__Task prompt__
From the data that follows, print exactly the lines starting at the one containing "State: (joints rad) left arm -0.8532" and ending at the one containing "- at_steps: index"; include both of them and nothing more.

__Exercise materials__
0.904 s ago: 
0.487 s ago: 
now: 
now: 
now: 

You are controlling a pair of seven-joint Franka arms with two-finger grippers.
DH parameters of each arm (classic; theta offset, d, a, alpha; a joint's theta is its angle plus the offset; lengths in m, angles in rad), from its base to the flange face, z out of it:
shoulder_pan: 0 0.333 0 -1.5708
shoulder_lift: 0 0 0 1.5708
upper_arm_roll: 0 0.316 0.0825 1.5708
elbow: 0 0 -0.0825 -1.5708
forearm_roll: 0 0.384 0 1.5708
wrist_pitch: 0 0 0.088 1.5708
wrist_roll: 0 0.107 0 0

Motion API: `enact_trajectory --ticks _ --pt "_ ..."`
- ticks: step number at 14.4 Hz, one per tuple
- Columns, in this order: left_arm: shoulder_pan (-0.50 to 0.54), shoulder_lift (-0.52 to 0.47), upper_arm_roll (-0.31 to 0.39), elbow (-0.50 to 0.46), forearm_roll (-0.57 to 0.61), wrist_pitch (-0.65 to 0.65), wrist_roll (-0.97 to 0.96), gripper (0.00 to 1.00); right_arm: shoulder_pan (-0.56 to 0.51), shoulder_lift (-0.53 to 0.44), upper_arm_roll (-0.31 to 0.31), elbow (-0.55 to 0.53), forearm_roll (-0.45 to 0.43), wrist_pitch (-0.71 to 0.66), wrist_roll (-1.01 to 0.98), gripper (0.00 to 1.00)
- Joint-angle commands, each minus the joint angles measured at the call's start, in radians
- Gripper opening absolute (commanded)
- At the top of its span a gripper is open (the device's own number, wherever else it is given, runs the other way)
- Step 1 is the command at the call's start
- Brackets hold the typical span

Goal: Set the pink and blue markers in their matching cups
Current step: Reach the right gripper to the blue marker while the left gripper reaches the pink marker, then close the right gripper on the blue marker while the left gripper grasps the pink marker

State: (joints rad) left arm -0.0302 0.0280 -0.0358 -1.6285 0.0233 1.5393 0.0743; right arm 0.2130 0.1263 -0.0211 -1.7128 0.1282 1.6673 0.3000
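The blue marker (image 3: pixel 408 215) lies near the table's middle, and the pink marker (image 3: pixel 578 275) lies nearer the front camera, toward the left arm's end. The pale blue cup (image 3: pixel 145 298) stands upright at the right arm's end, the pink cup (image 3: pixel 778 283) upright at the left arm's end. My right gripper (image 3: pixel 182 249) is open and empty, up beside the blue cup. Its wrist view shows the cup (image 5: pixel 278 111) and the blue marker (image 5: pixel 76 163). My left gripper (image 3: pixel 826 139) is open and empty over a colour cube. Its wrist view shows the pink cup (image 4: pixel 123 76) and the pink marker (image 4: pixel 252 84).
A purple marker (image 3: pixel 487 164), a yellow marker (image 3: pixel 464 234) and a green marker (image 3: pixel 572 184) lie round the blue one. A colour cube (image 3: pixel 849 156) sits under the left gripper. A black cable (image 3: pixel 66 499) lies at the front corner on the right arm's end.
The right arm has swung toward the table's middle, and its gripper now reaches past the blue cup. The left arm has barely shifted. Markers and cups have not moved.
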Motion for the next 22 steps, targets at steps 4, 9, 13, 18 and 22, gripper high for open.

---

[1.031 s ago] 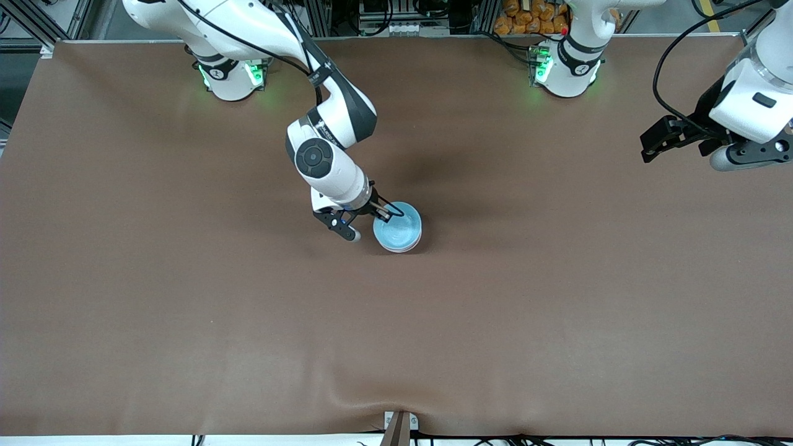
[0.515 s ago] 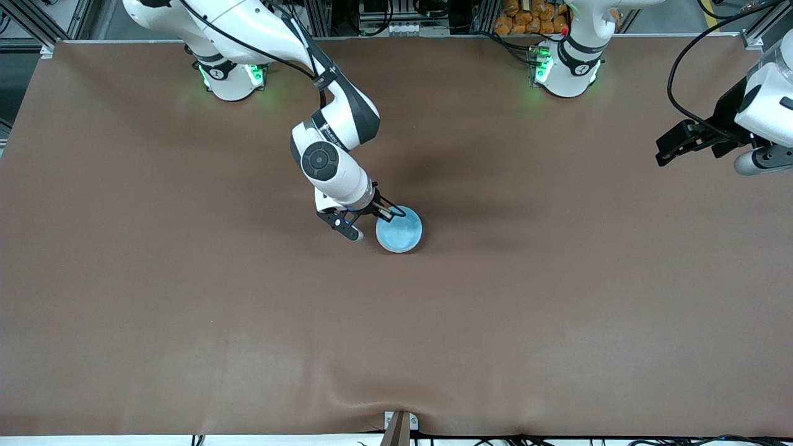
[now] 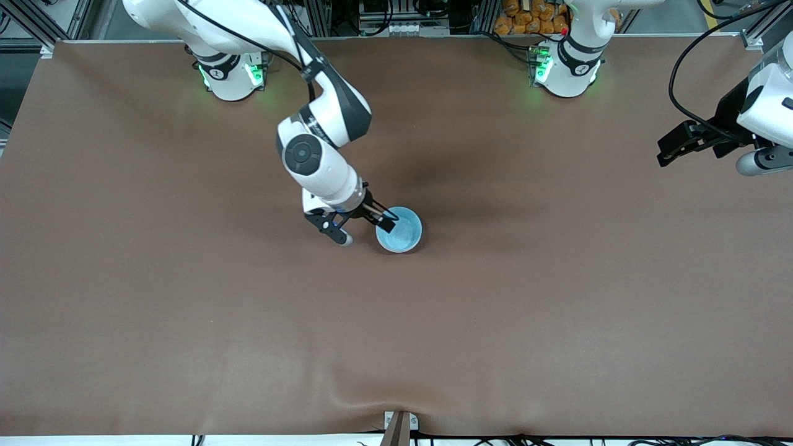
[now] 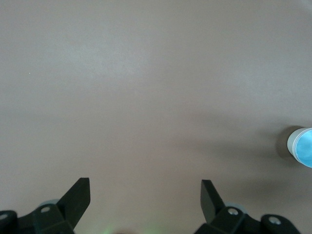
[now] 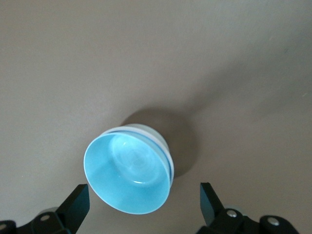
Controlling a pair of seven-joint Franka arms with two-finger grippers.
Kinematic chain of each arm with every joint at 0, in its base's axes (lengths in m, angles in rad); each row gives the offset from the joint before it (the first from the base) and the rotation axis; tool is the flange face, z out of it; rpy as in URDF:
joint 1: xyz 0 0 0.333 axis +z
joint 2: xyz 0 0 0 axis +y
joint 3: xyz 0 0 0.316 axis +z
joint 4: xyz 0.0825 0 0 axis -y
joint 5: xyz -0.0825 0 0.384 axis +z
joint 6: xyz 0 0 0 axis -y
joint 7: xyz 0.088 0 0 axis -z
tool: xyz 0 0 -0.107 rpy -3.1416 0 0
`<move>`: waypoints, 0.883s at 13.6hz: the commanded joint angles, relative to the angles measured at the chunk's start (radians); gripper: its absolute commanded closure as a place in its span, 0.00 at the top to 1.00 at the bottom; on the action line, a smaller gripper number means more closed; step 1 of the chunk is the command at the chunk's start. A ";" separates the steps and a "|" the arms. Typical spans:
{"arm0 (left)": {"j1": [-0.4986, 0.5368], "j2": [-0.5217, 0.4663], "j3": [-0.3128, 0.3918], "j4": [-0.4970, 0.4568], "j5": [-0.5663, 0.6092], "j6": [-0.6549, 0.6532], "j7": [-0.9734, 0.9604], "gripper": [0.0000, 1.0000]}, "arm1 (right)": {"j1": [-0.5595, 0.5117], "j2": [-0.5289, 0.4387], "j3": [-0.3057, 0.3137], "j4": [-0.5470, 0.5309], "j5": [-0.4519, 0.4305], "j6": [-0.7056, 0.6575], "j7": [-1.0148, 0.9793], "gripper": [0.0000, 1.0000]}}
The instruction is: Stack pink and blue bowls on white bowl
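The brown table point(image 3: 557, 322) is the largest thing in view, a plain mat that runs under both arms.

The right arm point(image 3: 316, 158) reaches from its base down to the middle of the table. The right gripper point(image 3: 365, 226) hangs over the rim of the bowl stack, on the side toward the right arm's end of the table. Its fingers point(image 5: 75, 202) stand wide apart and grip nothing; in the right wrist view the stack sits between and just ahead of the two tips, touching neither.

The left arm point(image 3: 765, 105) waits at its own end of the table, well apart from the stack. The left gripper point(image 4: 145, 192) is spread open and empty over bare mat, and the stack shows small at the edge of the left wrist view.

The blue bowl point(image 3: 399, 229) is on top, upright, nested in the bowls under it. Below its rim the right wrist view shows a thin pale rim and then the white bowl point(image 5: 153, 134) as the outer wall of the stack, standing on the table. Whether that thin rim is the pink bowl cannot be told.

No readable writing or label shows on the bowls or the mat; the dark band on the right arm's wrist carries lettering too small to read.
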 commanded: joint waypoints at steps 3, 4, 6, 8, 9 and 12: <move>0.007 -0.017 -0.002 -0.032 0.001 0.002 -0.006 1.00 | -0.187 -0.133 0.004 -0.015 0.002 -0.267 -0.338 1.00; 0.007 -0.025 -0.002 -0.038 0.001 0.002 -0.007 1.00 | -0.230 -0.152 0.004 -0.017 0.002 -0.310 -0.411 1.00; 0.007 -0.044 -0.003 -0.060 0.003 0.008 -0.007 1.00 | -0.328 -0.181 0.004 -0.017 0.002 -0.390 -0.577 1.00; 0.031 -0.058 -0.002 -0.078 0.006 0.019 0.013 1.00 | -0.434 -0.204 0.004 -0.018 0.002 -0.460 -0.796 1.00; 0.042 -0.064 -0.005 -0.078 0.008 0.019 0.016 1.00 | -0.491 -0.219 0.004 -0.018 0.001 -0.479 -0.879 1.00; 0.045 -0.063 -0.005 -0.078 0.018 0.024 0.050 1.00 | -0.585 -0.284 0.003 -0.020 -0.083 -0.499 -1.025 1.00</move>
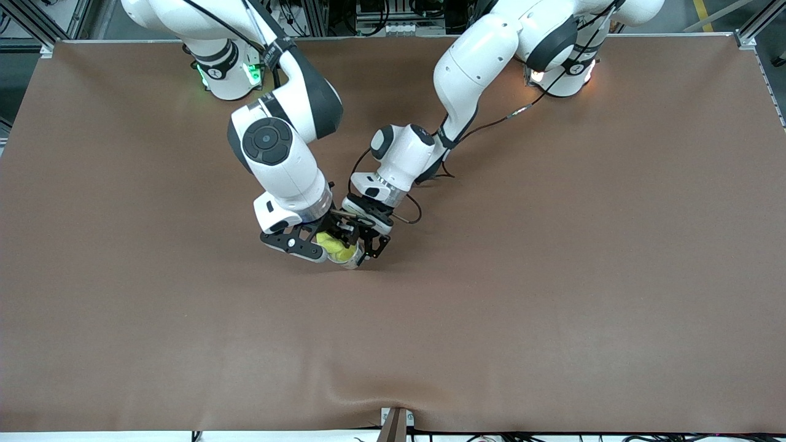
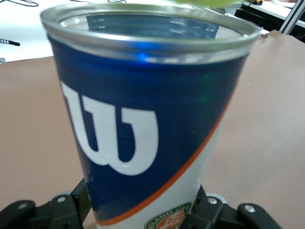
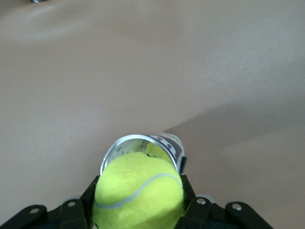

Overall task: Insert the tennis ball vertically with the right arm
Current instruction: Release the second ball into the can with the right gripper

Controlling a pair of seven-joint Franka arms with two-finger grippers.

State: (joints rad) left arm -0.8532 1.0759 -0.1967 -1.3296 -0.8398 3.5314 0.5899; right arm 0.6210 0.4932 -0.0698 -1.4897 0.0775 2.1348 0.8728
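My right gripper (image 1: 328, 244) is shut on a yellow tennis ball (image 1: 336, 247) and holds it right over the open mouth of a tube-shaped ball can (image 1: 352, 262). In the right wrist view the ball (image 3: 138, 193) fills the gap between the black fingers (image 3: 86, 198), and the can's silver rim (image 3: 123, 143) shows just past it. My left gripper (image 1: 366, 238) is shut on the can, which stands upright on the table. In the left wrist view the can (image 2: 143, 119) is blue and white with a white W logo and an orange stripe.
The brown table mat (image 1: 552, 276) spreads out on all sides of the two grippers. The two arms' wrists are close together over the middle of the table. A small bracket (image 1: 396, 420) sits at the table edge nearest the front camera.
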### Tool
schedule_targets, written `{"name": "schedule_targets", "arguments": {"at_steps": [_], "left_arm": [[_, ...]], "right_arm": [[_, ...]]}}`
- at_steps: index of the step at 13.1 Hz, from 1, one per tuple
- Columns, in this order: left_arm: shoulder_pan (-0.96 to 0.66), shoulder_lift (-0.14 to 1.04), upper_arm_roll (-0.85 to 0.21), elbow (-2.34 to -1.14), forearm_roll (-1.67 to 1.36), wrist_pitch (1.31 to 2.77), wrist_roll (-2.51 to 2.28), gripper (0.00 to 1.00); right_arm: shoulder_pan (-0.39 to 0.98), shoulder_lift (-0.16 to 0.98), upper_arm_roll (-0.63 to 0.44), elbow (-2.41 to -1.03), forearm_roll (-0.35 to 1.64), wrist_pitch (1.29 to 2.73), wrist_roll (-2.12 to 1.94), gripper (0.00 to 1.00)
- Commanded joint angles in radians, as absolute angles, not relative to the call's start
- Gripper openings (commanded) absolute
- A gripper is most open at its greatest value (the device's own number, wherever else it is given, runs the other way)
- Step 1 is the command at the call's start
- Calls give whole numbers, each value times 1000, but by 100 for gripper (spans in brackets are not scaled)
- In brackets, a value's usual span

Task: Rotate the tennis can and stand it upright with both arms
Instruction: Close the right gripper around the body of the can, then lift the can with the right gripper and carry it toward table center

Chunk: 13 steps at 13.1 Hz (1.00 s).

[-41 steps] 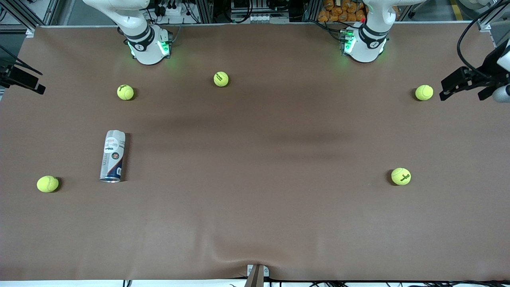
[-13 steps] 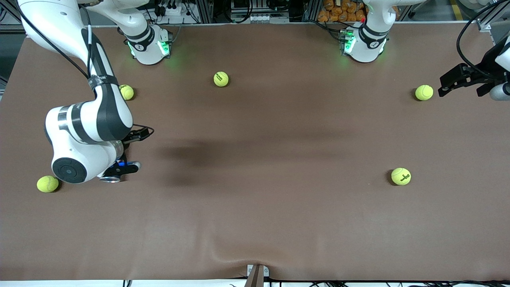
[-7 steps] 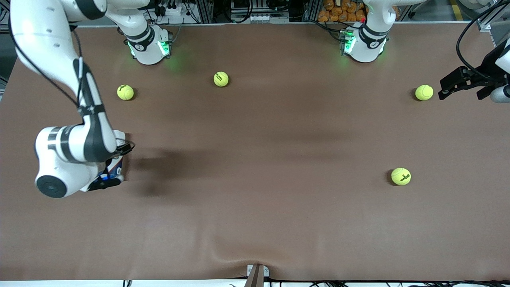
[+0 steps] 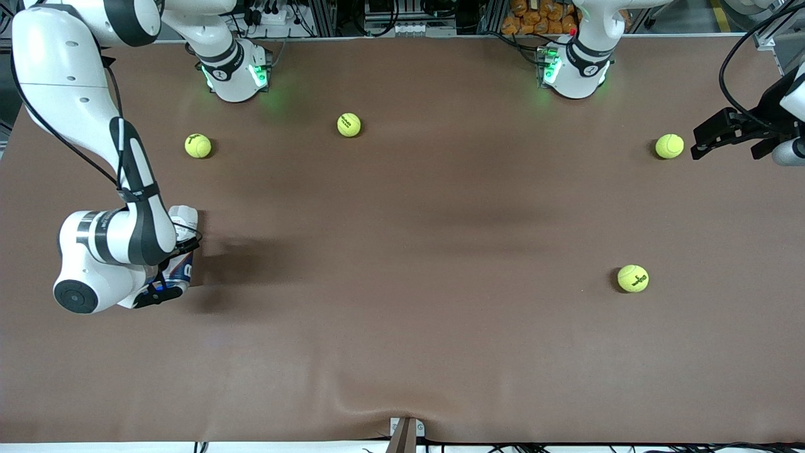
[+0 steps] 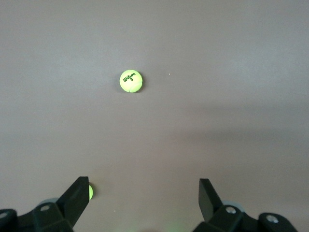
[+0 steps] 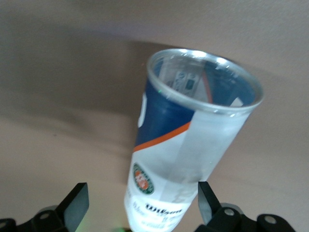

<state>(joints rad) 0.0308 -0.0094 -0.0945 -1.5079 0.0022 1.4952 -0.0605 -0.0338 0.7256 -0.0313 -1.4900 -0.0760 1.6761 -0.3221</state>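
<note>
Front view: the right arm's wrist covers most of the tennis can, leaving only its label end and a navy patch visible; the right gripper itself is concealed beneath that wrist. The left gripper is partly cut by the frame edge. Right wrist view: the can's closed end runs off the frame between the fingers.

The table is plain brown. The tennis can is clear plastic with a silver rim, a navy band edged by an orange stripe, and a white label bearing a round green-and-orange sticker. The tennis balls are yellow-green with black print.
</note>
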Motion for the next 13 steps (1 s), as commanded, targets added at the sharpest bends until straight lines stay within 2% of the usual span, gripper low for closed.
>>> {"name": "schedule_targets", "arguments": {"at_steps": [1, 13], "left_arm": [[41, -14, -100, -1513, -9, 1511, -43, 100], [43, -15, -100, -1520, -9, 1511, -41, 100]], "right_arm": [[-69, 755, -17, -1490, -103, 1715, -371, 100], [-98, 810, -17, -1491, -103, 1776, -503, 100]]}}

__Task result__
State: (joints rad) left arm -0.8532 1.0759 -0.1967 -1.3296 -0.8398 3.5314 0.5899; right arm 0.6210 0.4932 -0.0698 -1.4897 0.0775 2.1348 0.8728
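My right gripper (image 1: 328, 244) is shut on a yellow tennis ball (image 1: 336, 247) and holds it right over the open mouth of a tube-shaped ball can (image 1: 352, 262). In the right wrist view the ball (image 3: 138, 193) fills the gap between the black fingers (image 3: 86, 198), and the can's silver rim (image 3: 123, 143) shows just past it. My left gripper (image 1: 366, 238) is shut on the can, which stands upright on the table. In the left wrist view the can (image 2: 143, 119) is blue and white with a white W logo and an orange stripe.
The brown table mat (image 1: 552, 276) spreads out on all sides of the two grippers. The two arms' wrists are close together over the middle of the table. A small bracket (image 1: 396, 420) sits at the table edge nearest the front camera.
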### Tool
schedule_targets, written `{"name": "schedule_targets", "arguments": {"at_steps": [_], "left_arm": [[_, ...]], "right_arm": [[_, ...]]}}`
- at_steps: index of the step at 13.1 Hz, from 1, one per tuple

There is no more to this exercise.